## WHAT THE TASK REQUIRES
Take the lines in the listing below from the line with "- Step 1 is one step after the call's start" up to and including the line with "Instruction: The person" and set them down exactly, skipping pictures and adding nothing.
---*---
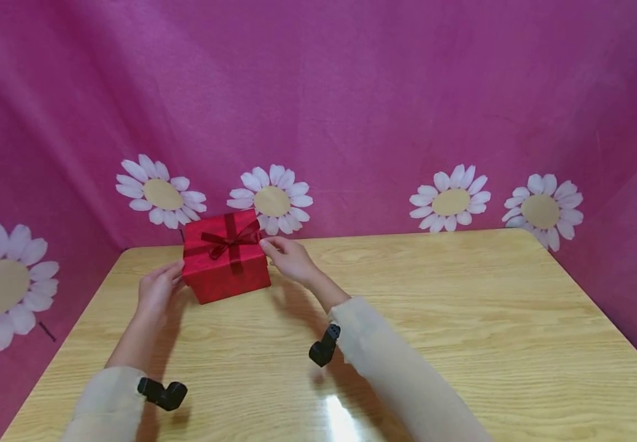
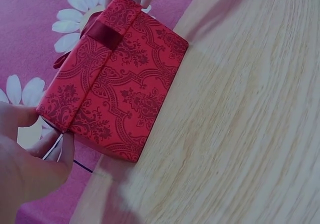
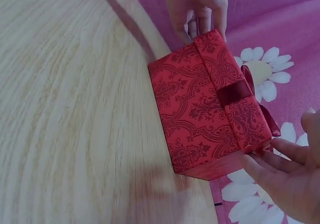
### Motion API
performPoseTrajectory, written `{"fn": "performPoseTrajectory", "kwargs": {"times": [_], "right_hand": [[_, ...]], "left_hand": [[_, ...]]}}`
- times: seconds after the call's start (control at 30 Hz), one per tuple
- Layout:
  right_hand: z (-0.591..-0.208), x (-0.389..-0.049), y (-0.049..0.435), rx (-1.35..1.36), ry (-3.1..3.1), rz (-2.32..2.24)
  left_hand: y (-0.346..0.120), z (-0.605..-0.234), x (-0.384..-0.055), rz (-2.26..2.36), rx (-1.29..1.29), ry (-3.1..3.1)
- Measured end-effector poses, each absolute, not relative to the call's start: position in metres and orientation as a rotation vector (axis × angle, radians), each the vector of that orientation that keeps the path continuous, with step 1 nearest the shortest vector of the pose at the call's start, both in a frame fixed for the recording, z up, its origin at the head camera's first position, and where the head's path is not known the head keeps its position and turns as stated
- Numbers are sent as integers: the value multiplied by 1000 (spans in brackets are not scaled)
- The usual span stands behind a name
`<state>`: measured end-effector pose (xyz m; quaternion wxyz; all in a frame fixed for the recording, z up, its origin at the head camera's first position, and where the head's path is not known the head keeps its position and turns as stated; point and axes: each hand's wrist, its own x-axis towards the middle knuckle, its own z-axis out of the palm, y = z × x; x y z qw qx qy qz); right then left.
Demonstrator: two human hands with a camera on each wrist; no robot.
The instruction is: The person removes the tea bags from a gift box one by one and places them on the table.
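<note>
A red patterned gift box point(image 1: 232, 285) with a dark red ribbon bow point(image 1: 223, 245) on its lid point(image 1: 202, 261) stands at the far left of the table, lid on. My left hand point(image 1: 158, 288) holds the lid at its left side; in the left wrist view the thumb lies at the lid's corner and the fingers sit under its rim. On the opposite side, my right hand point(image 1: 293, 261) pinches the lid's edge near the corner. The right wrist view shows those fingertips point(image 3: 252, 164) right at the seam between lid and box.
The wooden table point(image 1: 434, 325) extends to the right. Behind it hangs a magenta cloth point(image 1: 351, 110) printed with white daisies, close to the back of the box. Each sleeve carries a small black wrist camera point(image 1: 325, 345).
</note>
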<state>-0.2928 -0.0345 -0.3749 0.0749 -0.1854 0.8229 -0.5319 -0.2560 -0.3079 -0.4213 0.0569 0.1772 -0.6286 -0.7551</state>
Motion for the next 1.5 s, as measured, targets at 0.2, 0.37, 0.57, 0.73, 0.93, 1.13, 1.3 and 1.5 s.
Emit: {"fn": "performPoseTrajectory", "kwargs": {"times": [0.2, 0.37, 0.57, 0.73, 0.93, 1.13, 1.3, 1.5], "right_hand": [[-378, -291, -37, -489, 2365, -1731], [-383, -291, -36, -466, 2350, -1805], [-386, -291, -30, -417, 2258, -1930], [-386, -289, -22, -341, 2260, -1968], [-388, -286, -12, -278, 2280, -1966], [-383, -280, -2, -167, 2243, -1958], [-379, -271, 8, -78, 2188, -1941], [-375, -269, 22, -35, 2035, -1958]], "left_hand": [[-282, -392, -234, -2167, 613, -1957], [-272, -383, -231, -2090, 695, -1978], [-273, -390, -235, -2074, 658, -1964], [-281, -403, -244, -2124, 624, -1989], [-303, -441, -266, -2205, 556, -2004], [-283, -413, -243, -2232, 536, -2100], [-259, -379, -218, -2228, 533, -2227], [-248, -379, -213, -2272, 505, -2263]]}}
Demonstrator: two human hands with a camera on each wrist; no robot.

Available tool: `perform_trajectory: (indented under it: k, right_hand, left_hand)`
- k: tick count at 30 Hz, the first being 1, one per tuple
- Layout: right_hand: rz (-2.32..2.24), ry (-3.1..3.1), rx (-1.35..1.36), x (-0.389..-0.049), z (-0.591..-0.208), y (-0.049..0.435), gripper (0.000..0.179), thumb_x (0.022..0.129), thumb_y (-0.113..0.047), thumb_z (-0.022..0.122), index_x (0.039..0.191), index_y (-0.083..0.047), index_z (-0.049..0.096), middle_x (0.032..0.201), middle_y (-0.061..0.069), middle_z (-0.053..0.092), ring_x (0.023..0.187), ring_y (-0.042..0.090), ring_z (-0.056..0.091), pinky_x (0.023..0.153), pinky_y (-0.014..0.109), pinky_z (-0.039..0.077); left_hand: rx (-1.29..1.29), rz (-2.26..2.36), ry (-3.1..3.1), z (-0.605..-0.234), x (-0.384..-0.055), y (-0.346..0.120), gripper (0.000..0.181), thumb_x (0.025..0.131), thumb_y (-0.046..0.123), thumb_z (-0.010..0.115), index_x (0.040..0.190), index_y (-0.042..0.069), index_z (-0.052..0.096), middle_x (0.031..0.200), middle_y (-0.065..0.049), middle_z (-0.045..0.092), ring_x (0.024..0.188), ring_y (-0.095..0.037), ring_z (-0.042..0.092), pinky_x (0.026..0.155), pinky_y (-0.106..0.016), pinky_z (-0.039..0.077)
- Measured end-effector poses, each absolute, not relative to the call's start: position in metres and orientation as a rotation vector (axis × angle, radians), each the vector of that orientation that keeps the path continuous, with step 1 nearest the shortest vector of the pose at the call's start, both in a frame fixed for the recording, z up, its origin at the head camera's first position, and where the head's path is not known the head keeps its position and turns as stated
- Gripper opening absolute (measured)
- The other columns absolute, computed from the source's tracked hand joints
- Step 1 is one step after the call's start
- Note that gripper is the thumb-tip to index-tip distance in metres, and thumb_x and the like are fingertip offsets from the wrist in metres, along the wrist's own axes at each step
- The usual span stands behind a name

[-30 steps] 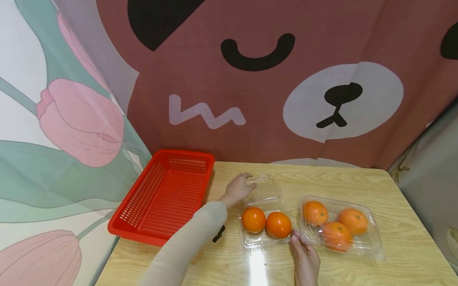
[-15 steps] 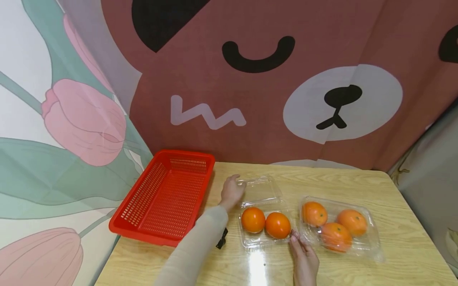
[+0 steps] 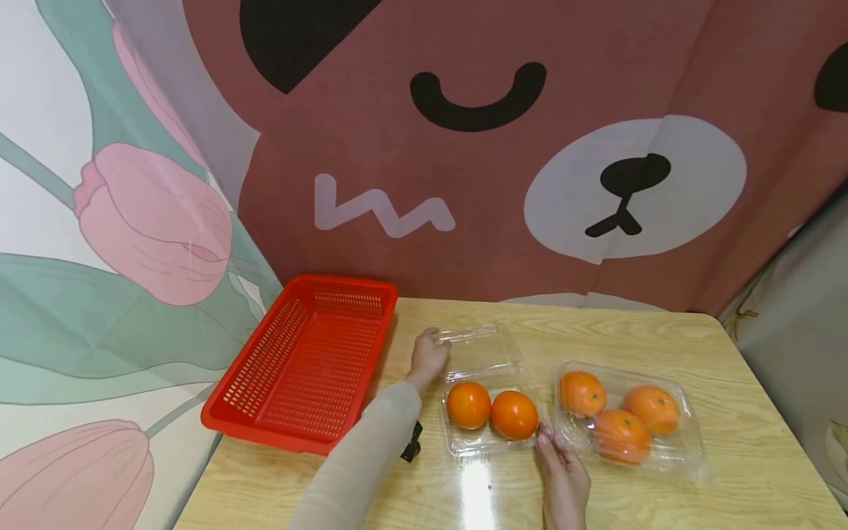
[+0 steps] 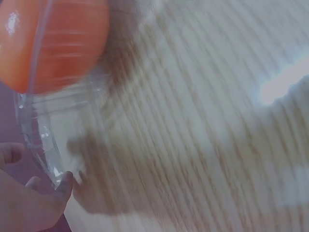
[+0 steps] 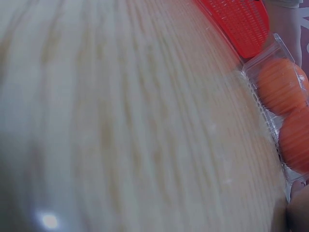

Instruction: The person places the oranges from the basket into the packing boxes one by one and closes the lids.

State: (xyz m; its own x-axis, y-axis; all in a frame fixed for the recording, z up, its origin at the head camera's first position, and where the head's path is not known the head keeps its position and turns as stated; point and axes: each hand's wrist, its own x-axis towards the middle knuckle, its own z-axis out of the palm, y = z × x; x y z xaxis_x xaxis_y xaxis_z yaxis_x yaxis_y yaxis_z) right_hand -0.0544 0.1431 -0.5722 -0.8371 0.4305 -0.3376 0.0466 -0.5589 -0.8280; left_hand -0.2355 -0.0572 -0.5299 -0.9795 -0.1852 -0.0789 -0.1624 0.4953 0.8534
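Note:
A clear plastic clamshell box [image 3: 464, 445] lies on the table with its lid [image 3: 480, 347] folded back. Two shiny round orange fruits [image 3: 514, 414] sit side by side in its base. At the lid's far left corner, my left hand [image 3: 429, 357] pinches the edge; in the left wrist view the thumb [image 4: 66, 182] touches the clear rim below one orange fruit [image 4: 72, 43]. My right hand [image 3: 566, 475] holds the base's near right corner between thumb and fingers. In the right wrist view only a sliver of that hand [image 5: 300, 210] shows.
A red perforated plastic basket [image 3: 311, 375] stands at the left, partly behind the left sleeve [image 3: 371, 449]. To the right lies a second clear box [image 3: 679, 453] containing three oranges [image 3: 623, 436]. A printed cloth [image 3: 371, 258] hangs behind the wooden table [image 3: 748, 442].
My left hand has shifted a little left along the lid's far edge to its corner, and its fingers have drawn in. The right hand and the fruits have stayed in place.

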Motion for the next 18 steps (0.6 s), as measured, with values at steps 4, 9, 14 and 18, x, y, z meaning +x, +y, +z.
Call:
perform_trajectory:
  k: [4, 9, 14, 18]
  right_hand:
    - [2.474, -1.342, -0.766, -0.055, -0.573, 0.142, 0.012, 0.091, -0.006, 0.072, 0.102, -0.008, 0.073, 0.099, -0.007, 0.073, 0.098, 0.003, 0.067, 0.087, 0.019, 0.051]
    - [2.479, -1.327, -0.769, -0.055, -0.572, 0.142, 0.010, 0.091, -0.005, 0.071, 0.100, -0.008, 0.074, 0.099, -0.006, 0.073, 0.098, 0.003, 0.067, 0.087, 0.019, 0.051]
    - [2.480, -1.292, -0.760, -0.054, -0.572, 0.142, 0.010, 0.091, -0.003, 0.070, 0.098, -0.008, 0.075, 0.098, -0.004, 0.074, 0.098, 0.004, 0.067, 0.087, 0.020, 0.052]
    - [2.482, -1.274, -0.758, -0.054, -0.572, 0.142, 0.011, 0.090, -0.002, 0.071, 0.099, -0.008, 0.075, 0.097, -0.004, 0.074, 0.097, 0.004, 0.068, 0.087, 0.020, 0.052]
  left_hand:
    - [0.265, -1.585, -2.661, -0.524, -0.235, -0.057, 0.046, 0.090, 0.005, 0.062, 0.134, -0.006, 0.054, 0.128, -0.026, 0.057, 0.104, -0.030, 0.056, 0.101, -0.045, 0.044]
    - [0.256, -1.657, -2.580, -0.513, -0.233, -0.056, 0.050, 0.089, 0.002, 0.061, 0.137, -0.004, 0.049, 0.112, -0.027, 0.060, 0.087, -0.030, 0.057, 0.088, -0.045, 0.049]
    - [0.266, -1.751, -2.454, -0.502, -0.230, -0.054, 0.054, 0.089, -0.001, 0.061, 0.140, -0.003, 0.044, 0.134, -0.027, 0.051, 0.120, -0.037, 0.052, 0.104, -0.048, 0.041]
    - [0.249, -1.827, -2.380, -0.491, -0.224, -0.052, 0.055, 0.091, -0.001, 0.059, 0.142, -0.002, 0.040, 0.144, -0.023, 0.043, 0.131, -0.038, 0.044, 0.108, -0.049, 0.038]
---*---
## SOLUTION TO THIS TASK
- Step 1 is one step after the call's start
- Note that gripper is the thumb-tip to index-tip distance in metres, and thumb_x and the like are fingertip offsets from the wrist in metres, along the wrist's own axes at each step
- The usual span stands behind a name

[-30 steps] 
[-15 steps] 
[+0 steps] 
[+0 steps] 
[+0 steps] 

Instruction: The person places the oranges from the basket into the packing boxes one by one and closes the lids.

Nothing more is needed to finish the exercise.